President Roosevelt’s Lend-Lease program to support Great Britain in
their fight against the National Socialists led to a boom in Detroit in 1940.
By the fall of that year, it seemed likely that it was only a question of when the United States would join the war in Europe. Detroit’s Housing Commission
understood the housing crisis and wanted to use federal dollars to build homes
for blacks and whites. But there was a huge problem with the construction of
public housing for African Americans. The black neighborhoods of Detroit were
already densely populated, so it made little sense to tear down homes there
and replace them with new housing. But whites would protest violently should
there be an attempt to build federal housing for blacks in their neighborhoods.
On June 4, 1941, city housing officials approved
two sites for federally sponsored public housing, one in a white neighborhood
for whites,
and then a
block near Dequindre and Modern just south of McNichols for black housing.
They presumed that blacks were already living somewhat close
to that area, so protests from whites might be minimal. Federal housing officials
in Washington,
however, deliberated about the issue and decided that housing for African American
defense workers should be constructed near the intersection of Nevada and Fenelon.
They knew that this sparsely-settled area bordered an industrial site and that
is was quite close to the small, middle-class black enclave, Conant Gardens.
In their view, the likelihood of violent white protest was minimal in this
remote area of Detroit. To make certain that both black and white residents
of the Arsenal of Democracy knew this federal housing was intended for African-Americans,
on September 29, 1941, Washington officials named it after the nation’s
preeminent African-American abolitionist, women’s rights advocate and
hero of the Underground Railroad movement,
Sojourner Truth, who lived in or near Battle Creek from 1857 to her death in
1883. The Soujourner Truth Homes
were built rapidly and completed by December 15, 1941. The black residents
had to begin their rent payment on January 1, 1942.

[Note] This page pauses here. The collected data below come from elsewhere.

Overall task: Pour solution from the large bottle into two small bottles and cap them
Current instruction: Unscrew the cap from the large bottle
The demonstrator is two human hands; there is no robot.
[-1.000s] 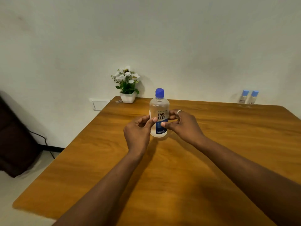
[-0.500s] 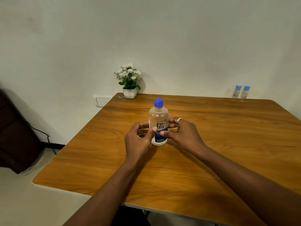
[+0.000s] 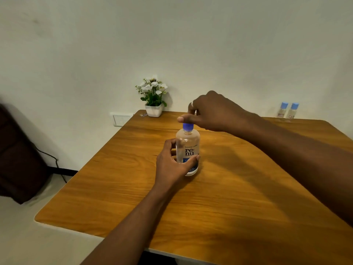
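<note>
A large clear bottle [image 3: 187, 148] with a "re-nu" label and a blue cap [image 3: 188, 126] stands upright near the middle of the wooden table [image 3: 219, 188]. My left hand [image 3: 172, 163] grips its lower body, thumb across the front of the label. My right hand [image 3: 212, 111] is above it, with the fingertips pinching the top of the blue cap. Two small clear bottles [image 3: 287, 110] with blue caps stand side by side at the table's far right edge by the wall, far from both hands.
A small white pot of white flowers [image 3: 153, 97] stands at the far left corner of the table. A wall socket [image 3: 121, 119] is on the wall beside it. A dark bag or chair [image 3: 17, 159] with a cable sits on the floor at left.
My right hand left the bottle's side and rose to its blue cap. My left hand wrapped further round the bottle's body. The bottle stayed upright on the table.
</note>
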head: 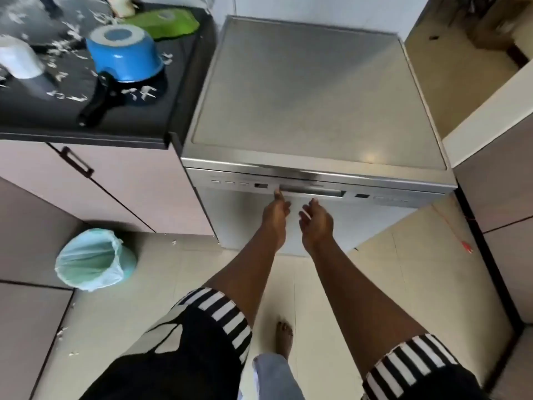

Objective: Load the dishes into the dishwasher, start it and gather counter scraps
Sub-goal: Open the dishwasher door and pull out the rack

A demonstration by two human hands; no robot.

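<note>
Left hand [276,209]: arm outstretched, fingers straight, tips touching the left end of the handle [313,192] on the dishwasher [314,90].
Right hand [316,218]: outstretched alongside, fingers loosely spread, empty.
Dishwasher: door closed, beside the bench [37,119], which carries scraps [144,92].

Door of dishwasher [317,90] closed: interior hidden. Markings on panel [242,184] too small to read. cup [17,57] blurred, cut by left edge. Pale item [121,5] cut by top edge. Whether left hand [275,212] touches handle [311,192]: unclear.
</note>
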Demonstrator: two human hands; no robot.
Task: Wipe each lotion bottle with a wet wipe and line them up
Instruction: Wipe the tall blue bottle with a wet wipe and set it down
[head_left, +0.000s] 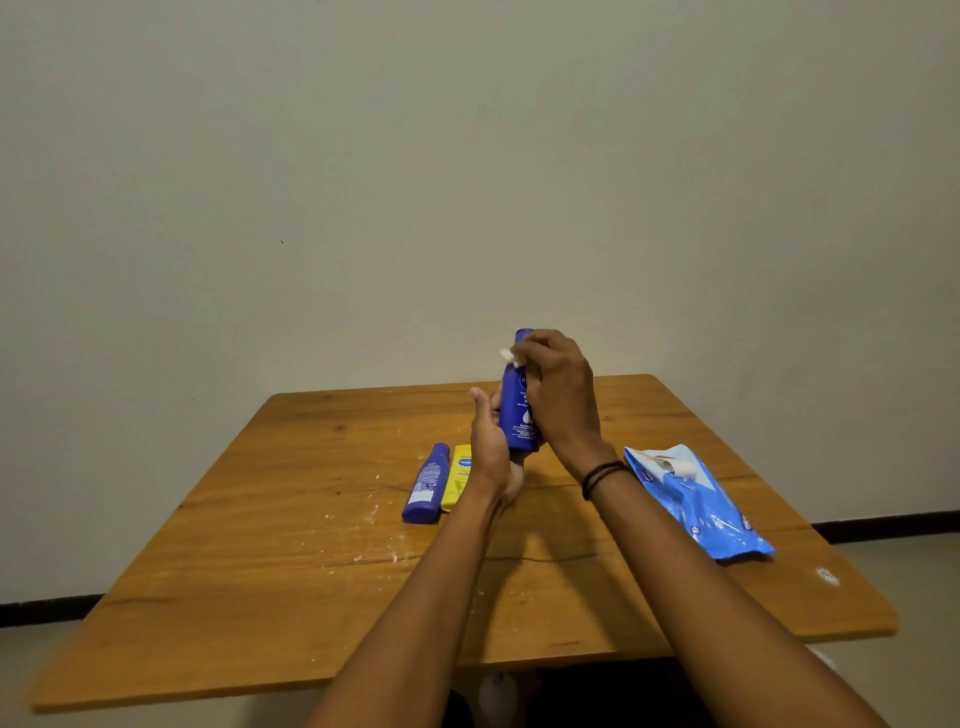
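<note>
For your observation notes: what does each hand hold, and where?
The left hand grips the blue bottle at its base; right hand pinches a wet wipe against the neck.

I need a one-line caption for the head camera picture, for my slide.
Left hand holds a blue lotion bottle; right hand presses a wet wipe against its top.

My only view comes from my head, wide-angled, facing forward and down over the desk (260, 571) toward the wall (467, 156) at 12 o'clock. My left hand (491, 449) and right hand (558, 395) meet mid-frame, stretched out from 6 o'clock.
</note>
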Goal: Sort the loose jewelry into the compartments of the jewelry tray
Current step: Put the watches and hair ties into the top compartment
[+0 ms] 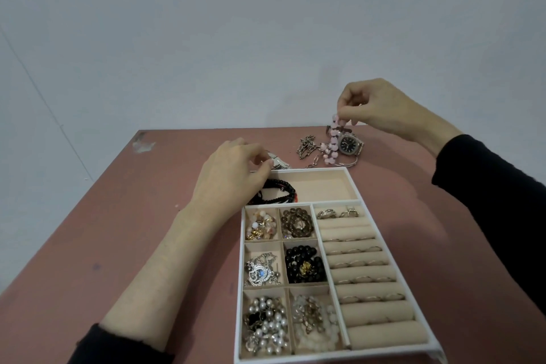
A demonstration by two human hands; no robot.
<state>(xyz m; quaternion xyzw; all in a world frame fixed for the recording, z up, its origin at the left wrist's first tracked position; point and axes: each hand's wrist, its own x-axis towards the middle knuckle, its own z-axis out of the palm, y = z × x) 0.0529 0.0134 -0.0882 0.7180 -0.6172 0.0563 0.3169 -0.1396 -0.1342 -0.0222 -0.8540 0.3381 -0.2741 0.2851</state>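
Note:
A white jewelry tray (pixel 367 196) with beige lining lies on the table in front of me. Its six small left compartments hold beads, pearls and pendants; several rings sit in the ring rolls (pixel 359 257) at right. A black bead bracelet (pixel 277 190) lies in the long far compartment. My left hand (pixel 233 174) hovers over that compartment's left end, fingertips curled near a silver clasp piece (pixel 277 161); whether it holds it is unclear. My right hand (pixel 381 106) pinches a pink bead bracelet (pixel 332 142), lifted above the loose pile.
Beyond the tray lie a silver wristwatch (pixel 348 143) with a dark dial, a silver link chain (pixel 307 146) and a thin chain. The reddish-brown table (pixel 118 245) ends at a pale wall just behind the pile.

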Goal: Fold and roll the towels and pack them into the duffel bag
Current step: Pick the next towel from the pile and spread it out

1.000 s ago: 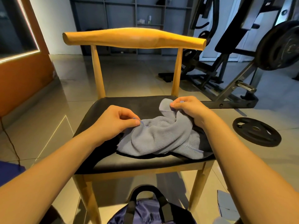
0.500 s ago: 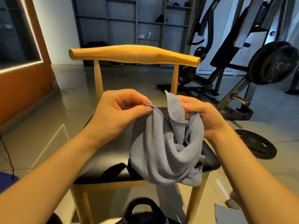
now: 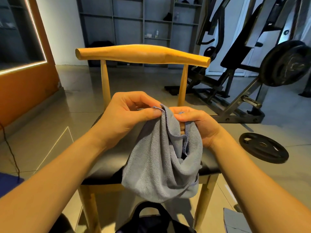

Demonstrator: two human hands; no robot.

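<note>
Closest, at the bottom of the view: dark duffel bag [image 3: 156, 222] on the floor [image 3: 50, 132], looped handle standing up, opening hard to make out.

Just above it, held in the air before the front edge of the chair [image 3: 143, 54]: grey towel [image 3: 161, 157], bunched and twisted, hanging in loose folds that droop past the front edge of the black seat [image 3: 107, 165].

At the towel's top, close together: left hand [image 3: 127, 113], pinching the stitched hem between thumb and forefinger; right hand [image 3: 198, 125], fingers curled round a gathered stretch of edge, hem showing between them.

Judging by the drape: light, soft and limp, with no shape of its own; looped pile likely to grip skin rather than slip; nothing fragile. Probably best taken at two neighbouring corners along the hem, then pulled apart so the cloth hangs flat before being laid on the seat for folding. A fistful of the middle would likely only keep it crumpled.

Further off, right of the chair: black weight plate [image 3: 263, 147] flat on the floor. Beyond that: gym machine [image 3: 235, 73]. Farthest, against the back wall: grey shelves [image 3: 143, 22].
</note>
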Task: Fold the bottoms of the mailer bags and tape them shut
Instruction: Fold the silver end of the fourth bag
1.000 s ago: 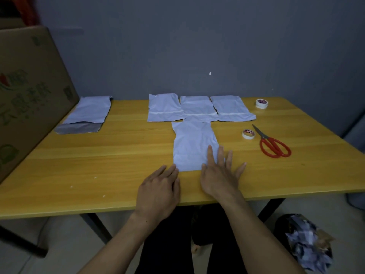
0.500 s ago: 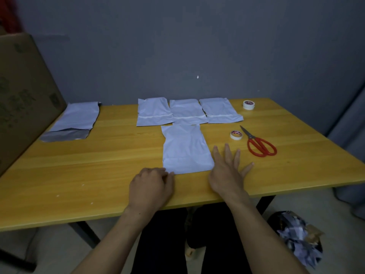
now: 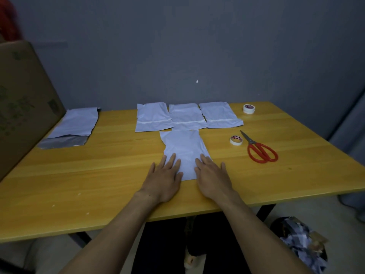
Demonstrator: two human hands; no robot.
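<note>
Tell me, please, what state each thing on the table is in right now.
Near bag, flat, no tape showing.
Left hand, open, flat on near bag.
Right hand, open, flat on near bag.
Far bags, taped across.
Left pile, untaped.
Scissors, closed.
Tape rolls, lying flat.

The worktop [image 3: 98,175] is finished in yellow wood grain, smooth, with a soft sheen. The nearest mailer bag [image 3: 183,147] is made of thin pale plastic film, smooth, faintly creased and dully shiny. The row of three mailer bags [image 3: 186,116] is crossed by strips of matt white tape. On the stack of bags [image 3: 79,125] a darker, glossier grey face is exposed. The scissors [image 3: 260,149] are formed of bare metal blades and glossy red plastic handles. The near tape roll [image 3: 236,140] and the far tape roll [image 3: 248,108] look matt and papery. The cardboard box [image 3: 23,99] is brown and matt; the wall [image 3: 197,46] is painted flat grey.
</note>
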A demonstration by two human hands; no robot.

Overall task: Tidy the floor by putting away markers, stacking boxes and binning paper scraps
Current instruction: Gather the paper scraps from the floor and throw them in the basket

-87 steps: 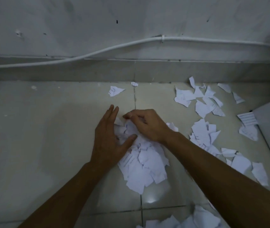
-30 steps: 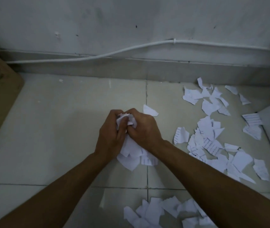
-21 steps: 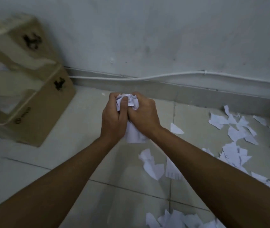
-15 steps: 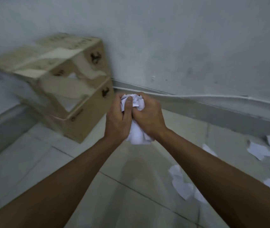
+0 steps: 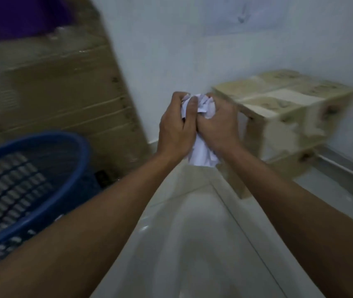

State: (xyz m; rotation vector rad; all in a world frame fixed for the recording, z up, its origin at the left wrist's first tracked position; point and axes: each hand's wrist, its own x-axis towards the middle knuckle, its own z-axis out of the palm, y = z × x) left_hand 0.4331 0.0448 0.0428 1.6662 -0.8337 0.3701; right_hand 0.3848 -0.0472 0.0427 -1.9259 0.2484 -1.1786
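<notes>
A bundle of white paper scraps is squeezed between both hands, held above the floor at the middle of the view. My left hand is closed around its left side and my right hand around its right side. Crumpled paper pokes out above the fingers and hangs below the palms. A blue mesh bin stands at the lower left, its rim a little to the left of and below my hands. Two stacked cardboard boxes sit against the wall on the right.
A large brown cardboard carton wrapped in plastic stands behind the bin at the left, with something purple on top. The white wall is straight ahead. Pale floor tiles run between my forearms.
Both hands gathered the scraps off the floor, lifted them, and swung left with my view. The scattered paper has left the view; the blue bin and large carton have come in.
</notes>
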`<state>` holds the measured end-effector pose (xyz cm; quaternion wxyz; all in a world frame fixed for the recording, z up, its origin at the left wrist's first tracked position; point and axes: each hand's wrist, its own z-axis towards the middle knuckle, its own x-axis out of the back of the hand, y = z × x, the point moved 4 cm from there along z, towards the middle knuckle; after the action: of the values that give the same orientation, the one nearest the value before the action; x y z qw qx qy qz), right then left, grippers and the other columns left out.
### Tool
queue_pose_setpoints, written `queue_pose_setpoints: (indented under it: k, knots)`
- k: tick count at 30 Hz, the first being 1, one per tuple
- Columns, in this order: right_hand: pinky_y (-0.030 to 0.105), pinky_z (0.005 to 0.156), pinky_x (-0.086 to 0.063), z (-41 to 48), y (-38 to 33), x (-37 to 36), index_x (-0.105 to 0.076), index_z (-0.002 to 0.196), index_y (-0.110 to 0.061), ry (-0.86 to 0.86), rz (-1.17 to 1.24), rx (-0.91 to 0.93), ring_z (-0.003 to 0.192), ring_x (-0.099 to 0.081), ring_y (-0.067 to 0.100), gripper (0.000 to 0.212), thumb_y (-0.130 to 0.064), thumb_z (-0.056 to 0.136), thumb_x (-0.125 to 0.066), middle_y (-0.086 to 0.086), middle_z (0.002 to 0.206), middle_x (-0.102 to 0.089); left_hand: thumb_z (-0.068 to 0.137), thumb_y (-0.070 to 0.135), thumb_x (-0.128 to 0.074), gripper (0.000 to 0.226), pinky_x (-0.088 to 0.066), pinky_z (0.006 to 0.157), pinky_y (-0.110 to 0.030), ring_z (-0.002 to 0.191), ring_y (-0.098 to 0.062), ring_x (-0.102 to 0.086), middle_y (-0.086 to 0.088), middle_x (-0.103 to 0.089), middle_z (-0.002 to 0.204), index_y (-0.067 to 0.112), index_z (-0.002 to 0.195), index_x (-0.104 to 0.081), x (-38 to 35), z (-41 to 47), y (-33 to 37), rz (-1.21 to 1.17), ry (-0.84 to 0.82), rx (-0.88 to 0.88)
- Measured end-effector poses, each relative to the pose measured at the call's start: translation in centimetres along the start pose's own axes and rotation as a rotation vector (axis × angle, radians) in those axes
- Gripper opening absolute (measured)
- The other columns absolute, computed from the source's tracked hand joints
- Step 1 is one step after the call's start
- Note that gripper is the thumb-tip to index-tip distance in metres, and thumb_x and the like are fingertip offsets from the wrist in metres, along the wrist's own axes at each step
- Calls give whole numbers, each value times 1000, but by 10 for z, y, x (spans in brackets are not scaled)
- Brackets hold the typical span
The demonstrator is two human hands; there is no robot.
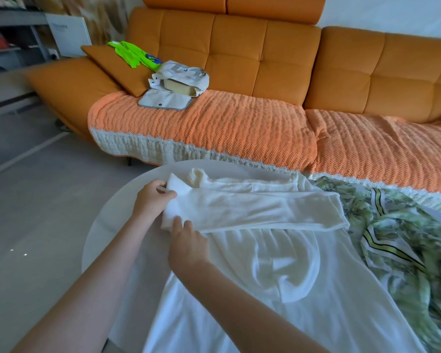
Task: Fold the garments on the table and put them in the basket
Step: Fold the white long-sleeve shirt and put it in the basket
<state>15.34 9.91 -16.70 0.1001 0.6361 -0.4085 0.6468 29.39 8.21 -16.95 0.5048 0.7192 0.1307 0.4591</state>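
A white knit garment [278, 276] lies spread over the round white table [105, 225], one sleeve [252, 207] folded across its top from right to left. My left hand [150, 200] pinches the cuff end of that sleeve at the table's left side. Just below it, my right hand [187, 244] has its fingers curled on the lower edge of the same sleeve end. A green leaf-print garment [397, 240] lies crumpled on the right, partly under the white one. No basket is in view.
An orange sofa [239, 59] with a ribbed orange throw [214, 128] stands right behind the table. On it sit a printed fabric bag [181, 77] with a flat pouch [164, 100] and a neon green item [130, 52]. Grey floor lies to the left.
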Motion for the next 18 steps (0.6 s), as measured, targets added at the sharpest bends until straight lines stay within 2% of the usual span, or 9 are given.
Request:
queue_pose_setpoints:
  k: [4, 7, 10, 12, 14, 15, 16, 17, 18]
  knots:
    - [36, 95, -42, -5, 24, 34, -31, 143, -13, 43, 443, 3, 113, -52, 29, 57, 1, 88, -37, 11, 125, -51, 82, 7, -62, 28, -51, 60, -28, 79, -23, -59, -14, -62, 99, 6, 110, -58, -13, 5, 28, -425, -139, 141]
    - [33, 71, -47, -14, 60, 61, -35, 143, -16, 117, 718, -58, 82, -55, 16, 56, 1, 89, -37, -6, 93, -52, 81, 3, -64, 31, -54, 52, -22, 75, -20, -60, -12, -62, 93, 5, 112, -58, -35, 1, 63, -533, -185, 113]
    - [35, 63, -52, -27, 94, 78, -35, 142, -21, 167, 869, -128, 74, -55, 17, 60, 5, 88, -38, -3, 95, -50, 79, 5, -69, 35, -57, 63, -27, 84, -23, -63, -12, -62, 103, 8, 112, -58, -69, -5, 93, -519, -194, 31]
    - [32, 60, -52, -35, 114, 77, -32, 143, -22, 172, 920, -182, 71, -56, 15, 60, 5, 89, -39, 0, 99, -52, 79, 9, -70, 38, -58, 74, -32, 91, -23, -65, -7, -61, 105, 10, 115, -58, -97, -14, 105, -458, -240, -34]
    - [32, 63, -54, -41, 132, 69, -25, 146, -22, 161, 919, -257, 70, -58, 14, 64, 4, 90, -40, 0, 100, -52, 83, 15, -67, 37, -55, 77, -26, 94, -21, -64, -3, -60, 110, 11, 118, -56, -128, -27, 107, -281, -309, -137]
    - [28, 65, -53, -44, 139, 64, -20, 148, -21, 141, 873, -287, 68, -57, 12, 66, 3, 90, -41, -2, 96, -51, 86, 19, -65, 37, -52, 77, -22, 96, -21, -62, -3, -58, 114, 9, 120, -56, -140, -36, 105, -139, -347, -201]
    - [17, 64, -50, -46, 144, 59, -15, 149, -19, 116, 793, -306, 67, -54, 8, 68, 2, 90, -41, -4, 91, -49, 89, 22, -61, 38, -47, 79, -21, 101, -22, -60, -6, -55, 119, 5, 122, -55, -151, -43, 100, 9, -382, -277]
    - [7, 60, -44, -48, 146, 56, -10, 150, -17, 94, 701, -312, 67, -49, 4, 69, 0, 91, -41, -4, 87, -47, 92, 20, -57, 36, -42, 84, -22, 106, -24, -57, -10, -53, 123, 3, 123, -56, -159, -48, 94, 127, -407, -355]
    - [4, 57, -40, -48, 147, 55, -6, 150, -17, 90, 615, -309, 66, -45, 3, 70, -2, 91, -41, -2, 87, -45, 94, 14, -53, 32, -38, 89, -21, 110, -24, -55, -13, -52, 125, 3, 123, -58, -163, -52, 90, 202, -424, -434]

Whites living in this area protested, led by Congressman Rudolph Tenerowicz—a
Polish physician who had served as mayor of Hamtramck before being elected
to Congress; by the Reverend Constantine Dziuk, pastor of St. Louis the King,
whose beautiful church still serves parishioners from its nearby location on
Seven Mile Road, and by local activist, Joseph Bulla. To make matters more
troubling, this was the era of strict redlining. The Federal Housing Administration
announced that there were be no federal backing of mortgages in the surrounding
neighborhoods if blacks occupied the Sojourner Truth Homes. This federal decision may have prompted more white protests.
Submitting to pressure from these protesters and fearing racial violence, federal housing officials in Washington announced, on January 20, 1942, that the Sojourner Truth Homes would be designated for whites, not for blacks. Mayor Edward Jefferies, Detroit Housing officials, some union leaders and Detroit civil rights activities protested. They presumed that Washington bureaucrats were not familiar with the terrible housing conditions of Detroit blacks, and the pervasive segregation that confined the city’s African Americans to a few neighborhoods. Once again, federal officials changed their minds and decided that the Sojourner Truth Homes would have black, not white, residents. They specified February 28, 1942 as the date when blacks would be able to occupy the homes they had been renting since January 1.
Local residents continued their protests. On February 27, they began marching around the Sojourner Truth Homes to intimidate the blacks who hoped to enter the next day. Crowds of militantly protesting whites grew, so it is not surprising that only a few black families tried to move in on February 28. They were pelted with rocks and otherwise harassed. Apparently, shotgun fire was heard throughout the day, but no one was shot. One gets the impression that many young whites in the city were quite willing to go into this neighborhood to protect its “racial purity”, and that large numbers of blacks quickly appeared to help defend the prospective occupants. Although 200 police officers were on duty, there was a great deal of racial fighting that day with 40 injuries, but no deaths. Police called off the entry of blacks to their homes and, by the end of the day, arrested 220 – 217 blacks and 3 whites. The nation’s newspapers gave considerable coverage to this rioting. The New York Times, in particularly, stressed the racial disparity in the arrests for violence.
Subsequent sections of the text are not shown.